Invité d’honneur de l’inauguration de la 69e foire aux vins d’Alsace, le chef trois étoiles de l’Auberge de l’Ill à Illhaeusern, Marc Haeberlin, a souligné l’importance de l’événement « pendant cette période sombre ». Avec un élan d’optimisme, tandis que des signes d’embellie pointent dans l’horizon économique. Plus à l’aise, de son propre aveu, derrière les fourneaux que devant un micro, Marc Haeberlin a rendu un hommage émouvant et sincère à la manifestation et à l’art de vivre à la française.
« L’obscurantisme ne triomphera pas, au pays de la gastronomie, de la table et des vins. Nous avons encore plus besoin de nous retrouver et de faire la fête, pour prouver à ces lâches et à ces abrutis que la vie est belle, et qu’elle continue. Cette foire aux vins rassemble tout ce qu’il y a de plus beau dans le terroir alsacien, et bien sûr tous les grands vignerons : nos cépages alsaciens peuvent s’allier à toutes les cuisines, traditionnelles, contemporaines ou exotiques. Oui, la foire aux vins est comme un restaurant, qu’elle soit belle et festive, alors bon appétit et large soif ! Mais avec modération. » Des propos enthousiastes qui ont évidemment ravi l’assemblée.

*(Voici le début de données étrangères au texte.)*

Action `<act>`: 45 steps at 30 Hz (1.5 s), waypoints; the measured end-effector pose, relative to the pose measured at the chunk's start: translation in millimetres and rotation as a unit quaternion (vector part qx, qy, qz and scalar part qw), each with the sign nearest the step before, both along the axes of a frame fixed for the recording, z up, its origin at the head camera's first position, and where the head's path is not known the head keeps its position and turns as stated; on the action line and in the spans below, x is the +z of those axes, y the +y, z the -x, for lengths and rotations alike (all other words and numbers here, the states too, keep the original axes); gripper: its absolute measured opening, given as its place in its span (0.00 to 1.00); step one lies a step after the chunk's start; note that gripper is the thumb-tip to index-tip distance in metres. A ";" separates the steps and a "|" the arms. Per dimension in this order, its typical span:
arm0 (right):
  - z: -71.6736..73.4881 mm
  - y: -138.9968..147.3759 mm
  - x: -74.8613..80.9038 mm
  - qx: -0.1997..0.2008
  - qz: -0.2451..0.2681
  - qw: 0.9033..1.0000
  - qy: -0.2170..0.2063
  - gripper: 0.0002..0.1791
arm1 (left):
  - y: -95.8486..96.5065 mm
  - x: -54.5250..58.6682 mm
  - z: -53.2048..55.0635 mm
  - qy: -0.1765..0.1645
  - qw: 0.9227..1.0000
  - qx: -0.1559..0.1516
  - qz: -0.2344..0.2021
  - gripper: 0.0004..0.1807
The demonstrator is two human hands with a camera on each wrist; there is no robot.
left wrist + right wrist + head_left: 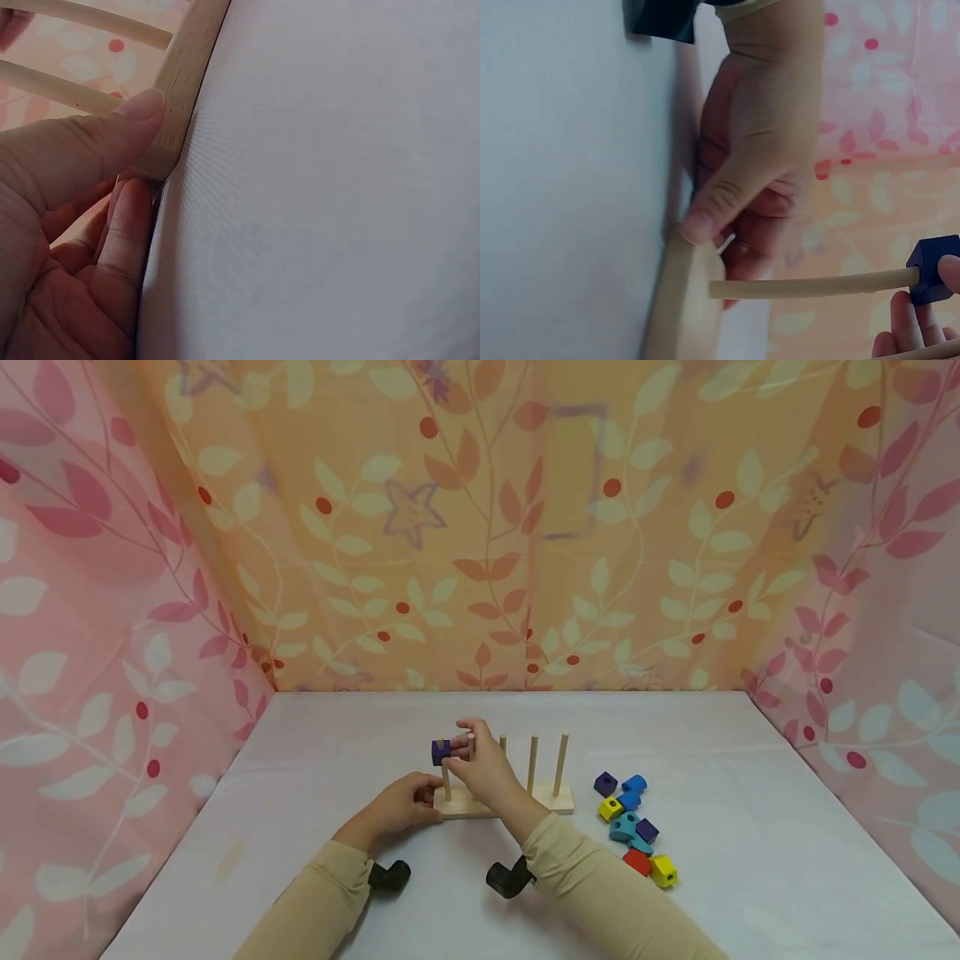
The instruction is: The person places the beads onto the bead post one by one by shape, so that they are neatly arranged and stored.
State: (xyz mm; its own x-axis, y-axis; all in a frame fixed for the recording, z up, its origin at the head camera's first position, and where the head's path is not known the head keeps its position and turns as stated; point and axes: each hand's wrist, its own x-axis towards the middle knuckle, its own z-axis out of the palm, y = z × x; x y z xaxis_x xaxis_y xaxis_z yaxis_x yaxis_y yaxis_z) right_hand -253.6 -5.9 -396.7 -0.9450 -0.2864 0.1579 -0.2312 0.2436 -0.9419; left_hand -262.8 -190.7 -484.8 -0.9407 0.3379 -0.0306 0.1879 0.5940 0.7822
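A pale wooden base point(468, 807) with several upright pegs stands on the table. My left hand point(396, 803) grips its left end, the thumb on the front face and the fingers round the end, as the left wrist view shows. Around the upper part of the leftmost peg point(447, 787) sits a dark purple block point(437, 755), with the peg's tip showing above it. My right hand point(491, 774) reaches over the base and pinches this block between thumb and fingers. In the right wrist view the block point(928, 259) is threaded on the peg, well above the base.
Right of the base lies a loose group of blocks: a purple one point(605, 784), a blue cylinder point(634, 784), a yellow one point(611, 810), a teal piece point(624, 827), a red one point(637, 862) and others. Patterned curtains point(480, 527) enclose the white table point(315, 735).
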 end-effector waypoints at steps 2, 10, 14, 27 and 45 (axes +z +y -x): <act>-1.0 -0.5 -6.5 -0.003 0.008 1.000 -0.006 0.28 | -0.1 0.5 -0.6 0.001 1.000 -0.001 -0.005 0.28; -1.4 -2.6 -28.9 -0.024 -0.009 1.000 -0.014 0.15 | -1.9 0.1 -1.6 0.007 1.000 0.003 -0.003 0.25; -0.2 -3.1 -40.7 -0.027 -0.025 0.999 -0.024 0.14 | -2.9 -1.6 -1.0 0.009 1.000 0.002 -0.011 0.23; -2.7 -2.2 -56.5 -0.010 -0.034 0.999 -0.029 0.15 | -2.8 -1.5 -1.8 0.007 1.000 -0.007 -0.021 0.26; -3.8 3.2 -54.5 -0.005 -0.051 0.998 -0.037 0.18 | -1.0 -2.3 -0.3 0.015 1.000 -0.015 -0.021 0.26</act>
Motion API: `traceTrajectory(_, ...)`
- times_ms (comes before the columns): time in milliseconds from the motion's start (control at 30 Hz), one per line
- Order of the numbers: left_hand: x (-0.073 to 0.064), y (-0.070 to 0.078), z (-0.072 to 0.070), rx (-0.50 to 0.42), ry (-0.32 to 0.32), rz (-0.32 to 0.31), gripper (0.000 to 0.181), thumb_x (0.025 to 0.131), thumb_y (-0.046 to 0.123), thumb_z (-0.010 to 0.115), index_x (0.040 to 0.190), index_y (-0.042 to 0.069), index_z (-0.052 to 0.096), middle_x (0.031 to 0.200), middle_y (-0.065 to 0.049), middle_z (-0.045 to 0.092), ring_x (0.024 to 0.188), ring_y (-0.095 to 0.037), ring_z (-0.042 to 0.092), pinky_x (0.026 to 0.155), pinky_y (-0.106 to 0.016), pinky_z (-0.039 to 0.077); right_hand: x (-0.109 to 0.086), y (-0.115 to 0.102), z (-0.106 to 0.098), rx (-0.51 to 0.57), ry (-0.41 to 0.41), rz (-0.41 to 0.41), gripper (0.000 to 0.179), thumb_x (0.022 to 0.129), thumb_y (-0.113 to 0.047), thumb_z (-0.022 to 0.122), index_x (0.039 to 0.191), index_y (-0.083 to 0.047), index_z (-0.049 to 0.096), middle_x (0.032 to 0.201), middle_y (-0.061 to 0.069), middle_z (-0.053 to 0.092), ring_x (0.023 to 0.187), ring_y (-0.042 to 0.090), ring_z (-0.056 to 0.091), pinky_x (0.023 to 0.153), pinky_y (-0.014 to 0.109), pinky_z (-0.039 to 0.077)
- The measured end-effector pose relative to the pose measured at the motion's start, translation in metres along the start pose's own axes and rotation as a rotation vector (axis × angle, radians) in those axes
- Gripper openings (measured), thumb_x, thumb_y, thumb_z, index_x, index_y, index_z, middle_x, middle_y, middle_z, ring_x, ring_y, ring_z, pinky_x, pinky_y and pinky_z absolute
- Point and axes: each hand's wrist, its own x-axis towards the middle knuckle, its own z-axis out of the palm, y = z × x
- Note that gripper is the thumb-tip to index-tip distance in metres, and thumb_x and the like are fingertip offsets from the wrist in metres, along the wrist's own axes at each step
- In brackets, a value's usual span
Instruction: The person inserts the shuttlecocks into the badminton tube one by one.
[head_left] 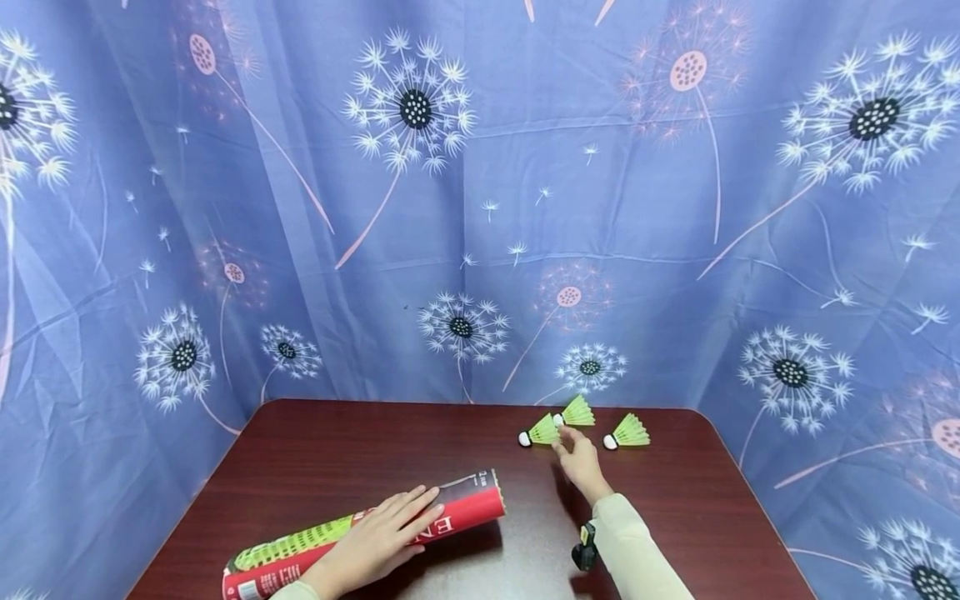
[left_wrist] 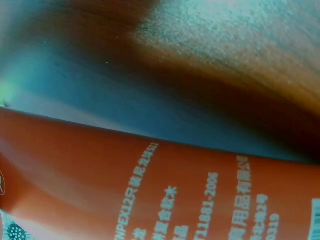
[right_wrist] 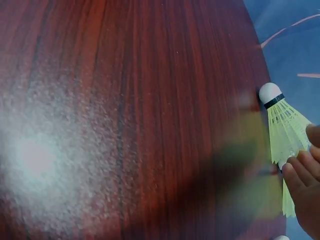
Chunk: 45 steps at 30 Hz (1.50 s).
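Observation:
In the head view my left hand (head_left: 382,533) lies across the top of a red, black and green shuttlecock tube (head_left: 472,502), fingers stretched over its side. The tube lies slanted on the table, its right end farther back. The left wrist view shows the tube's printed red side (left_wrist: 190,195) close up. Toward the back of the table my right hand (head_left: 582,463) reaches in among yellow-green shuttlecocks with white corks. Its fingertips are at the skirt of the left shuttlecock (head_left: 542,431) and the cork of the rear shuttlecock (head_left: 577,412); thumb and fingers are apart in the right wrist view.
A third shuttlecock (head_left: 628,432) lies to the right of my right hand, cork to the left. The dark red-brown wooden table (head_left: 360,450) ends just behind the shuttlecocks. A blue dandelion-print curtain (head_left: 480,217) hangs around its back and sides.

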Motion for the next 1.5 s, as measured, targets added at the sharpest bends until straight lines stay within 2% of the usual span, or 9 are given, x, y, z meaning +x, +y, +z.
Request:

Une méthode d’élaboration rigoureuse
Le nouveau président du Conseil interprofessionnel des vins d’Alsace (Civa), Didier Pettermann, a profité de cette inauguration pour faire un tour d’horizon de l’actualité viticole. Il a salué le 40e anniversaire de l’AOC crémant d’Alsace, une appellation qui a profondément bouleversé la physionomie de la filière. « Dans les années 1970, l’Institut national de l’appellation d’origine (Inao) souhaitait clarifier l’offre des vins effervescents pour faciliter l’émergence des productions d’AOC. Le choix s’est porté sur le terme « crémant » pour qualifier l’ensemble des AOC qui accepteraient de se ranger sur une méthode d’élaboration rigoureuse, comprenant à la fois le pressurage du raisin entier, la limitation du taux d’extraction de la vendange, et la deuxième fermentation en bouteille. Il se trouve qu’à cette époque, l’Alsace faisait preuve d’une belle antériorité dans le domaine des effervescents, puisqu’une maison célèbre s’était lancée dans cette belle aventure dès l’aube du 20e siècle ». Les volumes représentent désormais 27 % de l’ensemble de la production régionale. Ce qui assure au crémant d’Alsace une position de leader incontesté dans la famille des crémants.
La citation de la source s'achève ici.